I used to love reading Paris Review interviews, and especially when writers talked about whether they wrote with pencil, pen, typewriter or computer. Back then my inner Luddite smirked satisfactorily when writers said they wrote either longhand or on manual typewriters. At the time I was writing on a Royal manual typewriter and disdained the thought of writing on a computer, except for work.
I loved the clack of keys against paper and platen and always remembered the essay in GQ magazine by Mordecai Richler, in which Richler poetically praised the typewriter as a writer’s muse. I wish I could find a copy of that essay.
Today I was reading a post by Nathan Bransford in which he asks: How Does Technology Affect Writing Style?
And I thought back to the days (not so long ago, really) when I wrote on my typewriter.

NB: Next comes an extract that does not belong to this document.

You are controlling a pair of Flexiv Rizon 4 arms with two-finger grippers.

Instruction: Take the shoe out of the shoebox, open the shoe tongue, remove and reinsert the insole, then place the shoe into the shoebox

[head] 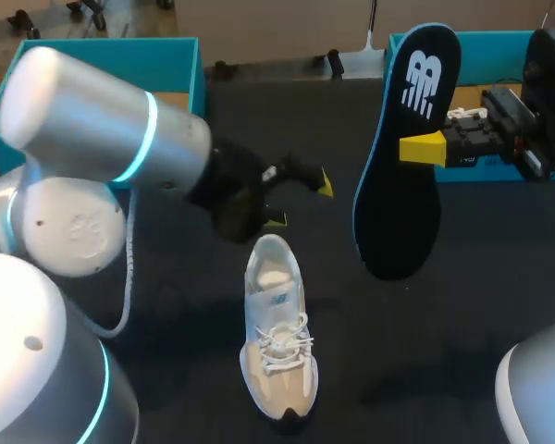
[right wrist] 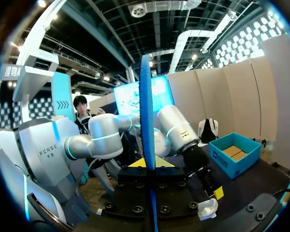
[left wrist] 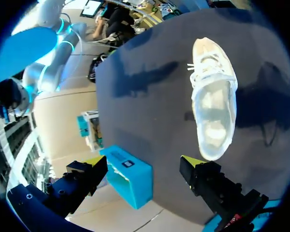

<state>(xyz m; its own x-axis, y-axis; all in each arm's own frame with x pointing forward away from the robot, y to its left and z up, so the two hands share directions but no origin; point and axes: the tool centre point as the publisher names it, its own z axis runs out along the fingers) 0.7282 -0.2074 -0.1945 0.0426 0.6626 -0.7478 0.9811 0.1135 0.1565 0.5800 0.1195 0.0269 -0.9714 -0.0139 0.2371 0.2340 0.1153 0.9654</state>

Even when I converted to a computer, I sometimes still wrote a first draft of a story or even the first few pages of a story or a chapter on a typewriter. I felt then that my prose flowed better when it splattered out in Courier.
I’ve gone back and read some of my sketches that I’ve saved, and there are some that seem stylistically better than what I write now. But, then other drafts are clunky, just as drafts I’ve written on the computer read clunky and misshapen and I think maybe the technology doesn’t matter: it’s always the writer.
Although I do have to say that when I go uber low tech and write a draft with pencil, I feel as if I write better, but I tend to rush what I write longhand and get impatient and want to actually be able to read what I’ve written (my handwriting is terrible; I’m a hellbound lefthander if my elementary Episcopal school teachers are correct). I don’t think I could write a draft longer than a few pages longhand: my eyesight couldn’t take it. I also edit better when I can print a draft and edit in longhand.
There are times, though, when I think about the typewriter, and long to pull it out and hear the clack of the keys again. Where’s the ribbon when you need it?